An undated handout photo from the Center for Northern Studies shows the Ward Hunt Ice Shelf disintegrating.

Credit: Reuters/Denis Sarrazin/Center for Northern Studies/Handout/Files

DOHA | Wed Nov 28, 2012 5:21pm IST

DOHA (Reuters) - The fact that Arctic sea ice has melted this year to its lowest recorded level shows, along with other weather extremes, that "climate change is taking place before our eyes", the World Meteorological Organization (WMO) said on Wednesday.

The first 10 months of 2012 were the ninth-warmest since records began in the mid-19th century, with early months cooled by a "La Nina" weather event in the Pacific, according to the report, issued at global climate change talks in Doha.

Many regions have faced extremes of droughts, floods and heatwaves. The number of cyclones worldwide was around normal but some, such as Superstorm Sandy, which lashed the Caribbean and the United States, were especially devastating, the WMO said.

"The extent of Arctic sea ice reached a new record low. The alarming rate of its melt this year highlighted the far-reaching changes taking place on Earth's oceans and biosphere," said Michel Jarraud, head of the Geneva-based WMO.

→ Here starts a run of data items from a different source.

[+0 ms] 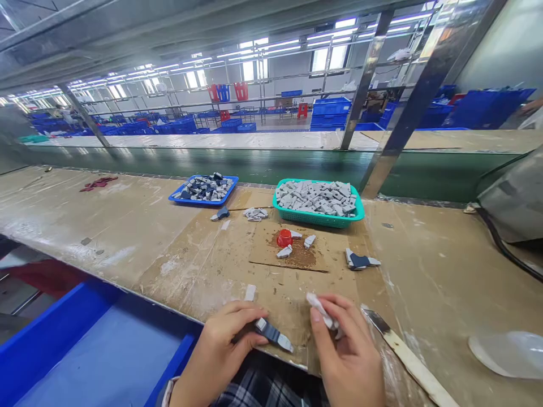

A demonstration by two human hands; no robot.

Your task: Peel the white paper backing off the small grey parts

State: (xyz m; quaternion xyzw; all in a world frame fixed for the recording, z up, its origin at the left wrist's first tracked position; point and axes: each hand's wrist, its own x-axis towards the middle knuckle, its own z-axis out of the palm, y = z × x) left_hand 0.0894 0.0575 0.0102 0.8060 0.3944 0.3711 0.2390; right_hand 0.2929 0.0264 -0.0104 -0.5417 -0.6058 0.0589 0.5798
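Observation:
Near the table's front edge, my left hand (231,342) pinches a small dark blue and light grey moulded piece (274,334) between thumb and fingers. To its right, my right hand (345,345) is closed on a crumpled white cloth or tissue (321,310); its exact kind is unclear. A small whitish block (250,292) lies just beyond my left fingers. Farther back, a red cup-like cap (284,238) sits on a wet brown patch, with light grey pieces (310,241) around it. Another blue and grey piece (360,260) rests to the right.
A green basket (320,218) of grey pieces and a blue tray (199,200) of blue and grey pieces stand at the back. A knife-like tool (407,356) lies right of my right hand. A blue bin (106,350) is below left. Metal posts (390,124) rise behind.

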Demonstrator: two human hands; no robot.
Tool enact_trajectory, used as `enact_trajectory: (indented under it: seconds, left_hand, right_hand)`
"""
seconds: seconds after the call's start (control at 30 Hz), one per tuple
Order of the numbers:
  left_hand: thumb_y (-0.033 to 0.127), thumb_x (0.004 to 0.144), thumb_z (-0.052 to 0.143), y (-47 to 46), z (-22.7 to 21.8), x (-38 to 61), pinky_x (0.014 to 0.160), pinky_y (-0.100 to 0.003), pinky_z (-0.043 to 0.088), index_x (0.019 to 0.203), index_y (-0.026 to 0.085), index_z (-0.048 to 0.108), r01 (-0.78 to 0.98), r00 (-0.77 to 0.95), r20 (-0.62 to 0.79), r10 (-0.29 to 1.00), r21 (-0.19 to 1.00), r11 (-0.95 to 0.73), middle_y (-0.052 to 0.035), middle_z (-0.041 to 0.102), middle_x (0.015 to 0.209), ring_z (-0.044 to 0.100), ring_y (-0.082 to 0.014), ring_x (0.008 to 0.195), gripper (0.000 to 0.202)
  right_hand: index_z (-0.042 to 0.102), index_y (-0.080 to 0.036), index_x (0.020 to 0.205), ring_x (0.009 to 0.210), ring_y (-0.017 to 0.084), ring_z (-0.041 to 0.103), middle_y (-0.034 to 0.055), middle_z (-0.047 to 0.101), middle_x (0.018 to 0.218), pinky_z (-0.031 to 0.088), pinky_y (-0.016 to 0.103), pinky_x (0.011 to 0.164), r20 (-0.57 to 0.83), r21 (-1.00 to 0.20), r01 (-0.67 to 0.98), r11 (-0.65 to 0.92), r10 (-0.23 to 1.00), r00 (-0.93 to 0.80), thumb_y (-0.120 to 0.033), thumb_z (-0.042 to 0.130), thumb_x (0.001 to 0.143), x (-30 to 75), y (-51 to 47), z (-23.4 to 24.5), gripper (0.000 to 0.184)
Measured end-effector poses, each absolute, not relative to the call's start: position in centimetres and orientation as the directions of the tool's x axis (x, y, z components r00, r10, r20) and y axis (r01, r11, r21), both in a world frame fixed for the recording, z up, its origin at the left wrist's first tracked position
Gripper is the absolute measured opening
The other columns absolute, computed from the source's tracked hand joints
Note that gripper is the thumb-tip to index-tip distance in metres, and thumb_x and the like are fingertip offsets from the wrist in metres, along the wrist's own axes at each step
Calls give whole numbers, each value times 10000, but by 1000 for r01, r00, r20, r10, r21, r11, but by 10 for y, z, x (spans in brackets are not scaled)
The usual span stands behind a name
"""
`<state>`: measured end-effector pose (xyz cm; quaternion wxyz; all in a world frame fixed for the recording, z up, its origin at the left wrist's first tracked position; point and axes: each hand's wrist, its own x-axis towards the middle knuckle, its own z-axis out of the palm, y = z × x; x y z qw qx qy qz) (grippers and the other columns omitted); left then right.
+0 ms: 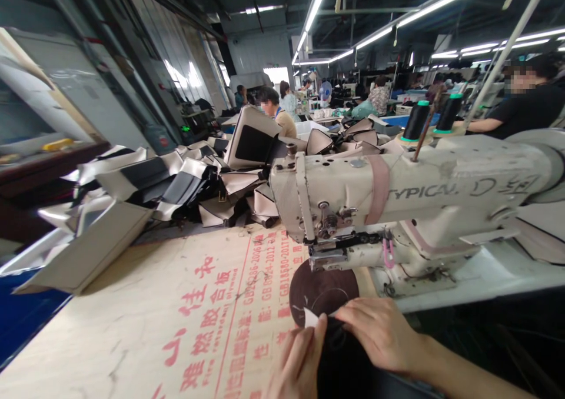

"Climate change is taking place before our eyes and will continue to do so as a result of the concentrations of greenhouse gases in the atmosphere, which have risen constantly and again reached new records," he added in a statement.

Natural cooling events such as La Nina "do not alter the underlying long-term trend of rising temperatures due to climate change as a result of human activities," he said.

The WMO is an agency of the United Nations and has a membership of 190 member states and territories.

GREENHOUSE GASES

He said climate change will continue "as a result of the concentrations of greenhouse gases in the atmosphere, which have risen constantly and again reached new records."

The report said that the global land and ocean surface temperature for the first nine months of 2012 was about 0.45 degrees Celsius (0.81 Fahrenheit) above the corresponding 1961-1990 average of 14.2 degrees C.

Worldwide, it said that tropical cyclones was near the 1981-2010 average of 85 storms, with a total of 81. Typhoon Sanba which hit the Philippines, Japan and the Korean peninsula was the strongest.

The Atlantic basin had an above-average hurricane season for a third consecutive year, it said. Most notable was Sandy, which hit island nations in the Caribbean and the United States.

High temperatures affected especially North America, southern Europe, western and central Russia and northwestern Asia, it said. Heatwaves hit much of the United States and Europe from March to May.

About 15,000 daily heat records were broken across the United States. Droughts also affected much of the United States and parts of Russia, Europe and China.